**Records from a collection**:
- Opening Delimiter -
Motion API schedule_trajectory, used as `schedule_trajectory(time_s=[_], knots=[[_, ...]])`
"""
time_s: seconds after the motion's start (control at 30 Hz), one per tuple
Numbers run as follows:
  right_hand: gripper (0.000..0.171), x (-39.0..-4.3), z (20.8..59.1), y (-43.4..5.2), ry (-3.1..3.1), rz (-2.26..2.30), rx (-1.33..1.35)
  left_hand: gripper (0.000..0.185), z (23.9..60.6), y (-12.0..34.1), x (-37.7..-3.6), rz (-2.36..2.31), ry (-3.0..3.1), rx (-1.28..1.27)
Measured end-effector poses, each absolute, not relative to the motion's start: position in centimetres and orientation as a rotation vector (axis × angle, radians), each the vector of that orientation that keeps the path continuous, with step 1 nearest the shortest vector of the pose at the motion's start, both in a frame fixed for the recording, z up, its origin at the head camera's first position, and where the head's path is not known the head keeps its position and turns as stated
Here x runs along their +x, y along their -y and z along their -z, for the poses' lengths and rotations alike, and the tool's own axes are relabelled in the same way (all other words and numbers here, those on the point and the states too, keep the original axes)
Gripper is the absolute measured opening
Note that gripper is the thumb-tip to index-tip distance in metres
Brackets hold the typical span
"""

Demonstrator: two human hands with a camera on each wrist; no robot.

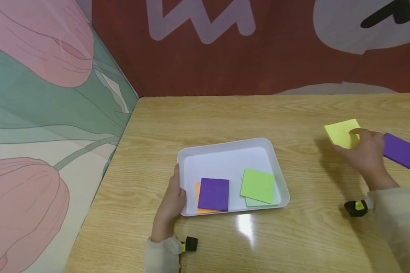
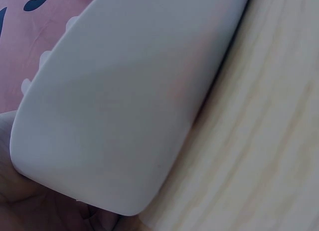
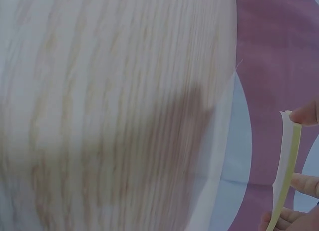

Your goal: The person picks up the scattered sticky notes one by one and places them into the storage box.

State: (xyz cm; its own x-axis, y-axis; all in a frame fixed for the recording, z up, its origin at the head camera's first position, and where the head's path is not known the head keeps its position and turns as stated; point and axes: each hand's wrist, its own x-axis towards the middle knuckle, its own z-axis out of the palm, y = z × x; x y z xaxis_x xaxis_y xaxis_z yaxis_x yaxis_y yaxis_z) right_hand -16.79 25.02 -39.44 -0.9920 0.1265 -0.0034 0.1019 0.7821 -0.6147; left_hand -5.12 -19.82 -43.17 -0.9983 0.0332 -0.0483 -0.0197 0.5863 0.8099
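Note:
My right hand [image 1: 365,155] pinches a pad of yellow sticky notes [image 1: 341,132] between thumb and fingers, raised over the right side of the table. Edge-on in the right wrist view, the yellow pad [image 3: 286,171] looks thin and slightly bent. A purple pad [image 1: 401,150] lies just right of that hand. At the white tray [image 1: 225,147], my left hand [image 1: 172,199] holds the left wall, thumb at the rim and fingers along the outside. Inside, a purple pad [image 1: 213,194] overlaps an orange one [image 1: 203,211], and a bright green pad [image 1: 257,185] overlaps a pale green one [image 1: 256,203].
The wooden table [image 1: 225,117] runs back to a dark red patterned cloth [image 1: 205,68]. A flower-patterned cloth [image 1: 54,125] hangs along the left edge. Both wrists wear small black cameras, the right one [image 1: 356,208] low over the tabletop.

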Motion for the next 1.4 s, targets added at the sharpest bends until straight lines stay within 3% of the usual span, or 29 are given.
schedule_trajectory(time_s=[1.4], knots=[[0.070, -15.5, 37.9, -22.0, 2.943, -1.116, -0.053, 0.065, 43.1, 19.9, -5.1, -1.410, -2.742, 0.012]])
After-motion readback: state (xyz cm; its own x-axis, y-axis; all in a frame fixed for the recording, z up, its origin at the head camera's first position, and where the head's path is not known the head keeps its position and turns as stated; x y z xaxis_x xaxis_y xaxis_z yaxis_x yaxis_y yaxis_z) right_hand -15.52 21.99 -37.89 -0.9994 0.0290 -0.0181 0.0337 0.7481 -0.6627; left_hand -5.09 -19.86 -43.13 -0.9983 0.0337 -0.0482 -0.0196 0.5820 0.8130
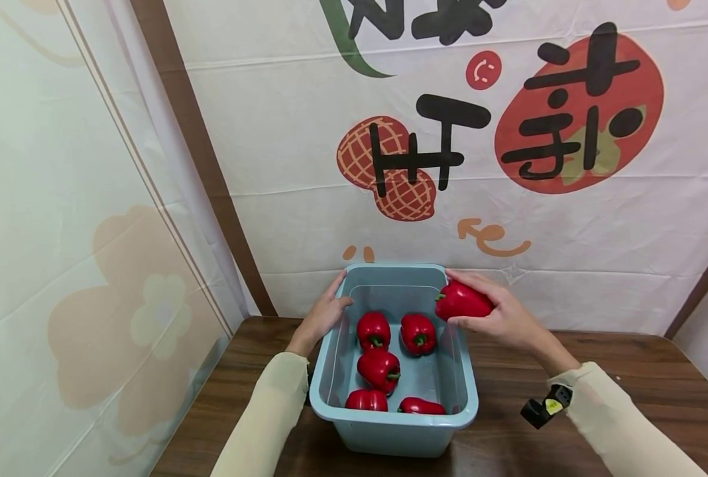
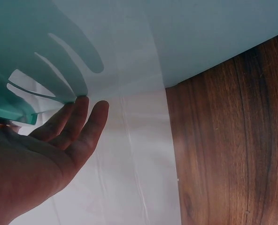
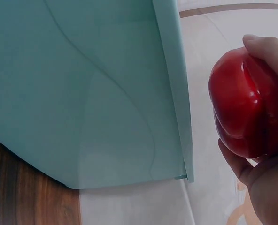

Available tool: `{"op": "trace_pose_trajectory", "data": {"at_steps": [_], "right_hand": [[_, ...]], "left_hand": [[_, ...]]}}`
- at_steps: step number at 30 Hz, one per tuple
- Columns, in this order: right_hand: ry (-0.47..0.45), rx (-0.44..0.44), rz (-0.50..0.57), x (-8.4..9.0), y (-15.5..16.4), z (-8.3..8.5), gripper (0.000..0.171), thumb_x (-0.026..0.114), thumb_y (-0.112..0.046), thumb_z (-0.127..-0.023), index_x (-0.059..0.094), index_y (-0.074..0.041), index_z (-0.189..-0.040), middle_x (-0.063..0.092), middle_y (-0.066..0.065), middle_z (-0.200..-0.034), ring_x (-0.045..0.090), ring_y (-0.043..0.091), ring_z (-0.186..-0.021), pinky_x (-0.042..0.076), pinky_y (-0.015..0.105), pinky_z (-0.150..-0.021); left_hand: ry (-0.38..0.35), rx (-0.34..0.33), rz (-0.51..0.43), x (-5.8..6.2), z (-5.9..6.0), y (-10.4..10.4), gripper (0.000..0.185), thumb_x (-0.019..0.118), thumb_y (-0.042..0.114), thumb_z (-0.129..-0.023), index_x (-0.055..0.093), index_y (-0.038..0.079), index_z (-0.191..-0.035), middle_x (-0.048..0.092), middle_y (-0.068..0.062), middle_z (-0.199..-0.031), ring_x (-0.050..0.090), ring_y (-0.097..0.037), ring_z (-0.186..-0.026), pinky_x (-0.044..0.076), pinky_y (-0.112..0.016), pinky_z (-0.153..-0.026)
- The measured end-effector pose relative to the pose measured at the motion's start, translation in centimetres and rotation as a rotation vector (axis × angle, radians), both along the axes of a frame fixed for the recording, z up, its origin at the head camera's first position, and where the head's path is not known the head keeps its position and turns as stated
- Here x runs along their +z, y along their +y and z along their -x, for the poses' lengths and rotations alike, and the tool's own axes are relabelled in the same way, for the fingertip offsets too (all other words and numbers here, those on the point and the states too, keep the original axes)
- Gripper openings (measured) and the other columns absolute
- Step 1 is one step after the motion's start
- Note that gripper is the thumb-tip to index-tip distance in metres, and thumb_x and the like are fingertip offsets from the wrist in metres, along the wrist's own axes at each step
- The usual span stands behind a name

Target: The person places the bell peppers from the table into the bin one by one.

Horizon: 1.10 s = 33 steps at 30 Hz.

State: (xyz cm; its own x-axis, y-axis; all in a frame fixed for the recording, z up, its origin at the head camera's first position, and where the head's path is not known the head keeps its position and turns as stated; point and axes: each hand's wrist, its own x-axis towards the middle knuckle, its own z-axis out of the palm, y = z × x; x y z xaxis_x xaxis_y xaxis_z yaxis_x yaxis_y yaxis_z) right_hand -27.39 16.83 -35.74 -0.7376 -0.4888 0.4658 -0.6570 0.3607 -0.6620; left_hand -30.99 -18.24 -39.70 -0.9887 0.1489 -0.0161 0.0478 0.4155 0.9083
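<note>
Five red peppers already lie in the blue tub (image 1: 330,391) on the wooden table (image 1: 598,384), and a sixth red pepper (image 1: 463,301) is gripped in the right hand (image 1: 503,315) over the far right rim, while the left hand (image 1: 324,315) rests open-fingered on the far left rim, so it looks nearly done.

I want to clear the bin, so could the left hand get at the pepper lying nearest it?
Probably yes: the left hand rests on the bin's rim, holding nothing, and the nearest red pepper lies uncovered just below in the open-topped bin.
</note>
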Motion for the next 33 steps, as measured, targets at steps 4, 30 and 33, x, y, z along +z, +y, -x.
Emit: {"op": "trace_pose_trajectory", "data": {"at_steps": [4, 30, 33], "right_hand": [[0.001, 0.009, 0.0, 0.0, -0.1, 0.0, 0.078, 0.081, -0.017, -0.081, 0.044, -0.02, -0.15, 0.049, 0.006, -0.142, 0.047, 0.029, -0.121, 0.057, 0.031, -0.078], [-0.028, 0.092, -0.001, 0.3, -2.6, -0.4, 0.078, 0.081, -0.021, -0.081, 0.045, -0.026, -0.149, 0.052, 0.007, -0.136, 0.051, 0.028, -0.116, 0.058, 0.033, -0.078], [-0.032, 0.106, -0.001, 0.3, -3.0, -0.4, 0.078, 0.082, -0.021, -0.08, 0.045, -0.027, -0.149, 0.053, 0.007, -0.137, 0.05, 0.029, -0.118, 0.058, 0.033, -0.079]], "left_hand": [[-0.002, 0.006, 0.001, 0.0, 0.0, 0.1, 0.067, 0.043, 0.025, -0.099, 0.015, 0.034, -0.159, 0.023, -0.008, -0.164, 0.036, -0.039, -0.139, 0.036, -0.07, -0.103], [-0.01, 0.015, -0.008, 0.1, 0.0, 0.1, 0.066, 0.042, 0.023, -0.1, 0.016, 0.036, -0.159, 0.023, -0.006, -0.164, 0.037, -0.039, -0.139, 0.037, -0.07, -0.102], [-0.011, 0.014, -0.015, 0.1, -0.1, 0.1, 0.066, 0.042, 0.023, -0.1, 0.016, 0.036, -0.159, 0.023, -0.006, -0.163, 0.037, -0.039, -0.139, 0.038, -0.07, -0.101]]}}
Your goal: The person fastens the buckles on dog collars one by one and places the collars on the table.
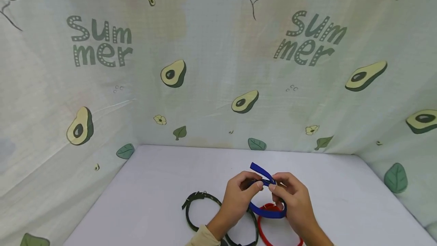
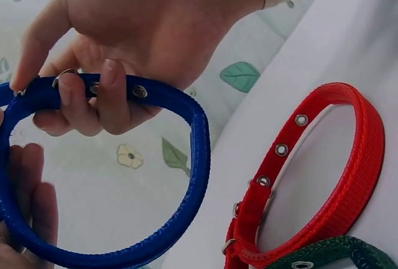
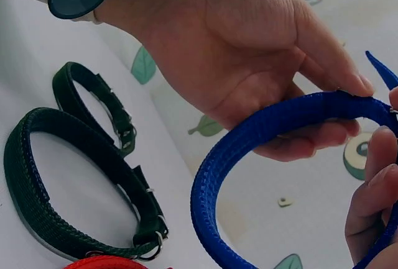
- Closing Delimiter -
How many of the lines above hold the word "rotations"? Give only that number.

2